Тяжелая преэклампсия.
Виссер и др. провели рандомизированное двойное слепое исследование 207 женщин с тремя и более выкидышами в первом триместре, двумя и более выкидышами во втором триместре или одной потерей плода в третьем триместре в сочетании с одним выкидышем в первом триместре.
Коэффициент живорождения составил 71% (1,17 млн рублей, 95% ДИ 0,92-1,48 млн рублей) для ЛМВХ и плацебо и 65% (1,08 млн рублей, 95% ДИ 0,83-1,39 млн рублей) для ЛМВХ и аспирина по сравнению только с аспирином (61%).
Однако судебный процесс был прекращен досрочно из-за медленных темпов набора персонала.
Исследование также не обладало достаточной мощностью, чтобы исключить выгоду от лечения эноксапарином, т.е. не имело достаточной мощности, чтобы исключить увеличение уровня живорождения на 10% (61%-71%) с помощью эноксапарина.
При наследуемой тромбофилии не существует доказанных терапевтических вмешательств.
Наконец, Шлеусснер и др. рандомизировали 449 женщин с двумя последовательными ранними выкидышами или одним поздним выкидышем на лечение плацебо и гепарином по сравнению с плацебо.
Основным показателем результатов исследования была продолжающаяся беременность при сроке беременности 24 недели, которая существенно не различалась между двумя группами (разница абсолютного риска в 1,1%).
Уровень живорождений в группе вмешательства составил 86% по сравнению с 86,7% в плацебо-рукаве, что дает незначительную разницу в риске 0,7% (95% ДИ-7,3-5,9).
При наследуемой тромбофилии не существует доказанных терапевтических вмешательств, за исключением роли малых доз аспирина в профилактике преэклампсии.

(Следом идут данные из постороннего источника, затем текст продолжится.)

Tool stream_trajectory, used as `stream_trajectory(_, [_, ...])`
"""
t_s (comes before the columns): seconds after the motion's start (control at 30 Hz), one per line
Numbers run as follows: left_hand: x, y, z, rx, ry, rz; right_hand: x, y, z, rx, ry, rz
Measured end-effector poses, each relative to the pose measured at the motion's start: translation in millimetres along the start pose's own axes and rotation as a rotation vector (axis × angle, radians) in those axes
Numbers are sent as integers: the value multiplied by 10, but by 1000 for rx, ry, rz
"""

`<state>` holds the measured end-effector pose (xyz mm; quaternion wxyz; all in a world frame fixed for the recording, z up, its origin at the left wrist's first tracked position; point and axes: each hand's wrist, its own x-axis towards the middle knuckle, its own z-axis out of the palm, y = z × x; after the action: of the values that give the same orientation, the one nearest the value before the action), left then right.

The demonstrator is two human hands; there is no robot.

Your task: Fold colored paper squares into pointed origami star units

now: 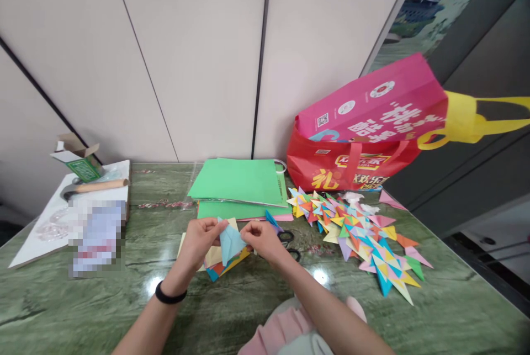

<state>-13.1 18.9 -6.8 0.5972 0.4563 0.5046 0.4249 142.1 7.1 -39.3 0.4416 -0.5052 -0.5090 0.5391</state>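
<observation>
Between my hands is a light blue piece of folded paper (230, 243), pinched at both sides. My left hand (202, 236), with a black band on the wrist, grips its left edge. The fingers of my right hand (263, 238) close on its right corner. Below it lies a small stack of coloured paper (216, 271) in yellow, orange and blue, partly hidden by the held sheet. Black-handled scissors (286, 238) lie just right of my right hand, and a blue and purple folded piece (273, 221) rests beside them.
Green paper sheets (238, 181) lie at the back. Many interlocked coloured paper triangles (351, 228) spread to the right, before a red bag (351, 162) and a pink bag (372, 98). On the left, a white board (31, 239) bears a wooden-handled tool (103, 185) and a small box (85, 167).
</observation>
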Motion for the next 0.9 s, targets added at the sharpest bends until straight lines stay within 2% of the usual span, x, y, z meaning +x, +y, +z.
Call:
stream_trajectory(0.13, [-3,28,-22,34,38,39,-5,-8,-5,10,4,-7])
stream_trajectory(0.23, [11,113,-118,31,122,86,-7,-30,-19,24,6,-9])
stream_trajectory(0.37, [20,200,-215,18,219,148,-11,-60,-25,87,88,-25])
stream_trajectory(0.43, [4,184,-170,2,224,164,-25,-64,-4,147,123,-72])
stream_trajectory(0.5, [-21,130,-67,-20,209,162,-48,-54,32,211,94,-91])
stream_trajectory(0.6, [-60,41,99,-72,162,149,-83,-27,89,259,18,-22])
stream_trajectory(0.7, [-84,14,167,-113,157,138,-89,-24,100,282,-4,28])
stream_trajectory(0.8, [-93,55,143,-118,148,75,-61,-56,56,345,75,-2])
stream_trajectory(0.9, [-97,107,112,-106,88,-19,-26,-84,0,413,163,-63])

В других исследованиях изучалась потенциальная роль гепарина у женщин с предшествующей преэклампсией и тромбофилией и было установлено, что он снижает риск раннего начала преэклампсии через 20 недель или внезапного разрыва плаценты.
Преэклампсия в начале беременности.
В целом у 18.7% женщин, получавших ЛМВГ профилактические средства, рецидивирующие осложнения через плаценту, по сравнению с 42.9% женщин без ЛМВГ (р <0.01).
Эти результаты следует интерпретировать с осторожностью, поскольку участники с тромбофильными дефектами не были исключены из исследований, и 50% участников проводили совместное воздействие на них низких доз аспирина.
Существовали также более высокие относительные риски возникновения более серьезных осложнений во время беременности, таких как тяжелая преэклампсия в начале беременности и ограничение роста плода.
В настоящее время не рекомендуется проводить плановый скрининг на тромбофильные дефекты у женщин без осложнений во время беременности.
Однако профилактика осложнений, связанных с плацентой, таких как повторяющиеся выкидыши, ограничение роста плода в раннем и позднем возрасте и мертворождение, остается одной из главных и актуальных проблем здравоохранения.
В настоящее время неясно, протекает ли сам процесс заболевания и естественный ли он процесс.
Научные данные за 2015, 16гг. полностью понятны, если посмотреть на наследственную тромбофилию, связанную с поздними осложнениями беременности и ролью гаплотипа М2 в рецидивирующей потере беременности.
Хотя мы знаем, что существуют безопасные и эффективные тесты на тромбофильные дефекты, их часто трудно точно и неправильно интерпретировать, особенно если они проводятся во время беременности или в начале послеродового периода.
Кроме того, хотя скрининг может выявить женщин с тромбофилией, доказанного вмешательства, которое могло бы последовать за таким скринингом, не существует.
Факторы риска при тромбофилии.Беременность.
Женщины с наследственной и приобретенной тромбофилией подвергаются повышенному риску развития как ранних, так и поздних осложнений во время беременности.
Однако абсолютный риск таких неблагоприятных исходов остается низким.
Что касается унаследованных тромбофилий, то имеющиеся исследования в значительной степени не позволяют выявить значительные результаты из-за низкой распространенности этих дефектов среди населения в целом.
Профилактика рецидивирующей потери беременности.
В исследованиях, посвященных поздним осложнениям беременности, классификация и определения ограничений роста плода и "тяжелой преэклампсии" не являются конкретными и нечетко сформулированными, и поэтому проводятся сравнения между разнородными популяциями.
Что касается лечения, то помимо профилактики рецидивирующей потери беременности и венозного тромбоэмболизма при антифосфолипидном синдроме, нет достаточных доказательств для использования гепарина как для женщин с наследственной тромбофилией и осложнениями беременности, так и для женщин с нарушением имплантации ЭКО.
Для оценки этих результатов необходимы достаточно мощные рандомизированные контролируемые исследования, прежде чем можно будет обосновать необходимость универсального скрининга на тромбофилию во время беременности.